Identifying speakers in real-time streams - Amazon Transcribe

Identifying speakers in real-time streams

You can identify different speakers in either HTTP/2 or Websocket streams. Speaker diarization works best for identifying between two and five speakers. Although Amazon Transcribe can identify more than five speakers in a stream, the accuracy of speaker diarization decreases if you exceed that number. To start an HTTP/2 stream, you specify the ShowSpeakerLabel request parameter of the StartStreamTranscription operation. To start a Websocket request, you use a pre-signed URL, a URL that contains the information needed to start your stream. To use the console to transcribe speech spoken into your microphone, use the following procedure.

You can identify speakers in real-time streams that are in US English (en-US).

To identify speakers in audio that is spoken into your microphone (console)

You can use the Amazon Transcribe console to start a real-time stream and transcribe any speech picked up by your microphone.

  1. Sign into the AWS Management Console and open the Amazon Transcribe console at Amazon Transcribe console.

  2. In the navigation pane, choose Real-time transcription.

  3. In Language, choose the language of your real-time stream.

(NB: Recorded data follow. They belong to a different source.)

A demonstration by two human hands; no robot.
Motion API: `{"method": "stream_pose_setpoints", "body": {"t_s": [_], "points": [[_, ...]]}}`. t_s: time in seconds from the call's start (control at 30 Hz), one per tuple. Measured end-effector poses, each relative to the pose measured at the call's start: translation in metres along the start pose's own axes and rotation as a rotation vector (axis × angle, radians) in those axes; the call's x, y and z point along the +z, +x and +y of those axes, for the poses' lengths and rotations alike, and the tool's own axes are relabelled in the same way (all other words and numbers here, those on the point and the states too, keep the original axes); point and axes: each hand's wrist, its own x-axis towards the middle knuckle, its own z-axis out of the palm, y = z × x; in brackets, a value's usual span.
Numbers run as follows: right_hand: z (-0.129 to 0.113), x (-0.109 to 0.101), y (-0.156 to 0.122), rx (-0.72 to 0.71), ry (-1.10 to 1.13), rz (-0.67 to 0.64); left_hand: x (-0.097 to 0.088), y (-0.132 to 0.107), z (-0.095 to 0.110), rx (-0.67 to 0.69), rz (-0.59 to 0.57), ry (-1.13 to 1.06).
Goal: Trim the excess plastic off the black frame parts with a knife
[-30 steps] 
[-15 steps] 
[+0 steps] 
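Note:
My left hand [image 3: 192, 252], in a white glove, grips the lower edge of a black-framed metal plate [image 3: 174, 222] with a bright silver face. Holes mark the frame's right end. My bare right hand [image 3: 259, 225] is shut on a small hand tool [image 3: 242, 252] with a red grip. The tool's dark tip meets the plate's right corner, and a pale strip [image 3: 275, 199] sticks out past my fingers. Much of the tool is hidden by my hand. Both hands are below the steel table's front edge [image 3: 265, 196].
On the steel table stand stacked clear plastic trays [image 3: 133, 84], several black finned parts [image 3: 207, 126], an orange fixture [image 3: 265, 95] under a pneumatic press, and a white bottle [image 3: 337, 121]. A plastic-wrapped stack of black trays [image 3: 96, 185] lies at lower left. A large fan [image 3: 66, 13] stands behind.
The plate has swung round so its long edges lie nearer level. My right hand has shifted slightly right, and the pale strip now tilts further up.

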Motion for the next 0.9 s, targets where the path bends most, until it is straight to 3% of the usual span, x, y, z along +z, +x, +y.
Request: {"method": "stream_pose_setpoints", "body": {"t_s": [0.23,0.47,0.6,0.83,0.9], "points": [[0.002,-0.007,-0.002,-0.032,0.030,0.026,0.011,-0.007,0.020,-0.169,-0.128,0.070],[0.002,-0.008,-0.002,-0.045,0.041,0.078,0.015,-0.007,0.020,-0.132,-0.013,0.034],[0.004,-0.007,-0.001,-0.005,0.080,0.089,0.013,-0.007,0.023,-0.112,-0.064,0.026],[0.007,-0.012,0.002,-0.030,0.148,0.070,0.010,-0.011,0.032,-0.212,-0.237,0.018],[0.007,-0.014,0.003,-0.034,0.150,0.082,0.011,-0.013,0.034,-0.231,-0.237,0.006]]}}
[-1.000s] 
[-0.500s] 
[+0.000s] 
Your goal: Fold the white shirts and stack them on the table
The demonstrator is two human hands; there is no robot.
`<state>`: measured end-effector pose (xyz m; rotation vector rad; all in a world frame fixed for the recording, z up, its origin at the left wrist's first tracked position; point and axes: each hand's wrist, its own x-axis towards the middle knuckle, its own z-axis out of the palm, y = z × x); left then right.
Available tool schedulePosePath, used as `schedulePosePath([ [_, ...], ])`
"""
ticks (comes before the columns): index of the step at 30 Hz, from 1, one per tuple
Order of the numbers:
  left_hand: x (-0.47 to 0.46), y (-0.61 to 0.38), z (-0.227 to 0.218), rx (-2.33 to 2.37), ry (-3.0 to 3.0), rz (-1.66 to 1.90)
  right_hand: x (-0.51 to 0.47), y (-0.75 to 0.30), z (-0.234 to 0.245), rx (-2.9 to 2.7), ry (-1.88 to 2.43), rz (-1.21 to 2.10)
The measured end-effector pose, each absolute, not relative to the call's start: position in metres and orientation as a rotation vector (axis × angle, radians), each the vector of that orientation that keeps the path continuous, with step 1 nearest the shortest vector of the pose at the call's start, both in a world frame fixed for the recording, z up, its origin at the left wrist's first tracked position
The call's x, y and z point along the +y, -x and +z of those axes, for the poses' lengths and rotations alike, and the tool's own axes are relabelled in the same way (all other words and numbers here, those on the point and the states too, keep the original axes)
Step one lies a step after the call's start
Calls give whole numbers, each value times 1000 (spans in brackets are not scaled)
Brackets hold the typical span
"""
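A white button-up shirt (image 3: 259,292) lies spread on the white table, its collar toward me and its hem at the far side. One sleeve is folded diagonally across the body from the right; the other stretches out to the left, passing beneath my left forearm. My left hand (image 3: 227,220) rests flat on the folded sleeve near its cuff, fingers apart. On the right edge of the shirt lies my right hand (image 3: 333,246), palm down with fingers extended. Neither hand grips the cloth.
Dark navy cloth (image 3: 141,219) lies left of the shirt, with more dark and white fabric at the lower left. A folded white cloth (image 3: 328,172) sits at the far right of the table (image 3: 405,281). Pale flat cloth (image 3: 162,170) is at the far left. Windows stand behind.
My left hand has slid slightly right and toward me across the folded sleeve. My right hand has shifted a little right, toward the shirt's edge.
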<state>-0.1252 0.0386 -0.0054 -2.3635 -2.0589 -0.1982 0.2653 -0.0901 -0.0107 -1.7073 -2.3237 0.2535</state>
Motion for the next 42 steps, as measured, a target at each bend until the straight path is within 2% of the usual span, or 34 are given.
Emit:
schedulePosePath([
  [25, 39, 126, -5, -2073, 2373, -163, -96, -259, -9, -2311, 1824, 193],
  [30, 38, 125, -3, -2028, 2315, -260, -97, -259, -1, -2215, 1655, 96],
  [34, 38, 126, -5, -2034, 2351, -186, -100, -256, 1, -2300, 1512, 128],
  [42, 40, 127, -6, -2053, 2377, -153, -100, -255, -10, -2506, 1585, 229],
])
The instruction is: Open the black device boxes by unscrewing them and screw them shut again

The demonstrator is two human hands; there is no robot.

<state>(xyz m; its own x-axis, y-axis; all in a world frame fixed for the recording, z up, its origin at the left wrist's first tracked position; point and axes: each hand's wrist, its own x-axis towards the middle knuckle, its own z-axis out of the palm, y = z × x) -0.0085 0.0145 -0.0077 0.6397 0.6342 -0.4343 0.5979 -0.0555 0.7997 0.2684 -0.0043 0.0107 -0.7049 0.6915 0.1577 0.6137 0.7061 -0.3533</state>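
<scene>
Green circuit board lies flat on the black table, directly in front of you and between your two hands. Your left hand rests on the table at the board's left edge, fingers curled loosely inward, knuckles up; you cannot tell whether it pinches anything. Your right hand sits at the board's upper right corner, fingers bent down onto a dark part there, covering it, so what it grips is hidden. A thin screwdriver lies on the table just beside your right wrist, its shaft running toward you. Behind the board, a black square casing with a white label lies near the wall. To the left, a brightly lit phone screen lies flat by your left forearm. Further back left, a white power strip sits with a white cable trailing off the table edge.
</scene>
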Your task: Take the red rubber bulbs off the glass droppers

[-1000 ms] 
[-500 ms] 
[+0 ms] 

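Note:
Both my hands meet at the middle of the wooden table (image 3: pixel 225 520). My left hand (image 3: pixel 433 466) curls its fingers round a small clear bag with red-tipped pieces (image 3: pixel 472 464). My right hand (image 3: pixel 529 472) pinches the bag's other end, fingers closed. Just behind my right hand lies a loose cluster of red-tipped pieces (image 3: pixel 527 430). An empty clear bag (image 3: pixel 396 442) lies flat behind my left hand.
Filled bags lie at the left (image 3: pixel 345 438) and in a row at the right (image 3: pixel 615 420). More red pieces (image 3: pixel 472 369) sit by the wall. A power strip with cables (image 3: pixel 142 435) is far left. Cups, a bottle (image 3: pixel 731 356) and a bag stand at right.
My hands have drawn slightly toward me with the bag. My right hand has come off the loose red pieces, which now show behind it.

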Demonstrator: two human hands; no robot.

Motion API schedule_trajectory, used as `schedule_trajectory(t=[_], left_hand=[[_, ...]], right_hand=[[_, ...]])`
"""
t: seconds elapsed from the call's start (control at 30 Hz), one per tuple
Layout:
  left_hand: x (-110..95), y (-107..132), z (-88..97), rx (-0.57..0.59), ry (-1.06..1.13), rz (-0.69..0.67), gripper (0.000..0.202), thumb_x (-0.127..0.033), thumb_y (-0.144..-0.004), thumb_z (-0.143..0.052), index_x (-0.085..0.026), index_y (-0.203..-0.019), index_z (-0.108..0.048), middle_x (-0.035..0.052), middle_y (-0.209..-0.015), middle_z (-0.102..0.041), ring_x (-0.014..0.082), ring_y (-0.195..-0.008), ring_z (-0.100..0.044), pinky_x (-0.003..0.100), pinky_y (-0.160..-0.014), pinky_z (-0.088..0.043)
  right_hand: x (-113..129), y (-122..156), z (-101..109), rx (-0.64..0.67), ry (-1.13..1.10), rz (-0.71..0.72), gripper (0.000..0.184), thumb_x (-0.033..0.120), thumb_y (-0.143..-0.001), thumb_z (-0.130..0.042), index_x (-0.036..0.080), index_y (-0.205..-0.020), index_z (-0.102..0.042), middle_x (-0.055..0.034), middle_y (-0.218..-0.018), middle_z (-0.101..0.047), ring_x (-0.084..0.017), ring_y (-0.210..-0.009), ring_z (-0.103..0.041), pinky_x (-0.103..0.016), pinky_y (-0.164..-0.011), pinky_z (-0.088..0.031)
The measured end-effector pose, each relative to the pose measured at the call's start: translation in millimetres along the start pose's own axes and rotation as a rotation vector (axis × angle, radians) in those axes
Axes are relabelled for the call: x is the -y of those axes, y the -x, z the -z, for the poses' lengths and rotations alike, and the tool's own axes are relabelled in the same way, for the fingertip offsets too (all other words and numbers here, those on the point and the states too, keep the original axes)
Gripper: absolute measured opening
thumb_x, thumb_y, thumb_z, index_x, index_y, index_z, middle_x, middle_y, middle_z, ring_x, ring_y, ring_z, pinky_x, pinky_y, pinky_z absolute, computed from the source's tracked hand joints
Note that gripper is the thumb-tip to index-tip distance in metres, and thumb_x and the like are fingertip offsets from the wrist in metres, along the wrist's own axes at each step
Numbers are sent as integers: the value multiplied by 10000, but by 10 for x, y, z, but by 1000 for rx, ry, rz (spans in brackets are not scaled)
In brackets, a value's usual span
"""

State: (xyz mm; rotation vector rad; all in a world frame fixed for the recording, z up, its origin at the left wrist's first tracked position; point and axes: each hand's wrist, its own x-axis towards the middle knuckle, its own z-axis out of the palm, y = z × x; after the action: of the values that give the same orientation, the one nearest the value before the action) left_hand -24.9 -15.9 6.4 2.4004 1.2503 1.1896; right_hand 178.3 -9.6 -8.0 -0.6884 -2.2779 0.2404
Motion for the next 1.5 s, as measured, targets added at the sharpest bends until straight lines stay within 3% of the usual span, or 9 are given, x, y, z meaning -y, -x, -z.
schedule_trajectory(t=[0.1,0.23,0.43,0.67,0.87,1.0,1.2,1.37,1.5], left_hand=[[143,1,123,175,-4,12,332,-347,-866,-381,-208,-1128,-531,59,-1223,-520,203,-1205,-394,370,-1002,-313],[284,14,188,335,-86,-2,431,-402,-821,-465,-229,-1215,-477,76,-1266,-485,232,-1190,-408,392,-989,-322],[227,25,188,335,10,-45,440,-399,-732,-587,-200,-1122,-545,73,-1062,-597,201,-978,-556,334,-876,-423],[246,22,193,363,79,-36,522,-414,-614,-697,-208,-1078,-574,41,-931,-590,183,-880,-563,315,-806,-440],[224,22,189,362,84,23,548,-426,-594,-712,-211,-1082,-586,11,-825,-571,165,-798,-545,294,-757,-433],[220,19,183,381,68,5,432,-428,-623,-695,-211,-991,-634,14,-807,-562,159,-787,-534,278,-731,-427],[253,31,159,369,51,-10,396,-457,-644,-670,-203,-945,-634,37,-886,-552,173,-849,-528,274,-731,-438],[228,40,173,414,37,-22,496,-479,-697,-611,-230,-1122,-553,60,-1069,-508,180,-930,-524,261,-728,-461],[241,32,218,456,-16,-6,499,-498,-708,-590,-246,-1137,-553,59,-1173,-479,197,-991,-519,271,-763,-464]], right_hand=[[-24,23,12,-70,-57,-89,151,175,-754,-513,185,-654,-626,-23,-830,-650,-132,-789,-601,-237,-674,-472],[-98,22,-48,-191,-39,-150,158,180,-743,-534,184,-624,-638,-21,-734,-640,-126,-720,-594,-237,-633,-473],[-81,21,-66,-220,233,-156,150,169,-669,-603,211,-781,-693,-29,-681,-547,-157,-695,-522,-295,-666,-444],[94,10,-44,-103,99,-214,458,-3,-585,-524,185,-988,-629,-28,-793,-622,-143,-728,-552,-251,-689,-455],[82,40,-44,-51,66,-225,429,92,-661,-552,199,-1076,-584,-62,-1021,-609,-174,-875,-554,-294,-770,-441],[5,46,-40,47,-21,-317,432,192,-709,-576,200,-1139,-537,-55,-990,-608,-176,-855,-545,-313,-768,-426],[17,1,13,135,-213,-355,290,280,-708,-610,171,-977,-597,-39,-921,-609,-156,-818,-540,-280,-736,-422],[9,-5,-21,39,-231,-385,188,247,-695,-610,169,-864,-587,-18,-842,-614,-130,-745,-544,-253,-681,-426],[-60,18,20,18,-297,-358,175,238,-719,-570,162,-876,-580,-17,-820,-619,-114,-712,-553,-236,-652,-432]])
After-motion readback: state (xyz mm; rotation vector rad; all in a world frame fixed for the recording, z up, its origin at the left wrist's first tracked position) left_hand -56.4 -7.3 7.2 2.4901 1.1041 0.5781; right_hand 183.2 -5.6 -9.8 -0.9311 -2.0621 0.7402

  4. Under Additional settings, enable Speaker identification.

  5. Choose Start streaming.

  6. Speak into the microphone.

HTTP/2 streaming

The following is the syntax for the parameters of an HTTP/2 request.

POST /stream-transcription HTTP/2 x-amzn-transcribe-language-code: LanguageCode x-amzn-transcribe-sample-rate: MediaSampleRateHertz x-amzn-transcribe-media-encoding: MediaEncoding x-amzn-transcribe-session-id: SessionId x-amzn-transcribe-vocabulary-filter-name: VocabularyFilterName x-amzn-transcribe-vocabulary-filter-method: VocabularyFilterMethod x-amzn-transcribe-show-speaker-label: ShowSpeakerLabel Content-type: application/json { "AudioStream": { "AudioEvent": { "AudioChunk": blob } } }

To identify speakers in an HTTP/2 stream, use the StartStreamTranscription operation and specify the following:

  • LanguageCode – the language code that corresponds to the language spoken in the stream.

  • MediaSampleHertz – the sample rate of the audio.

  • ShowSpeakerLabeltrue.

WebSocket streaming

To identify speakers in WebSocket streams, use the following format to create a pre-signed URL to start a WebSocket request and specify show-speaker-label as true. A pre-signed URL contains the information to set up bi-directional communication between your application and Amazon Transcribe.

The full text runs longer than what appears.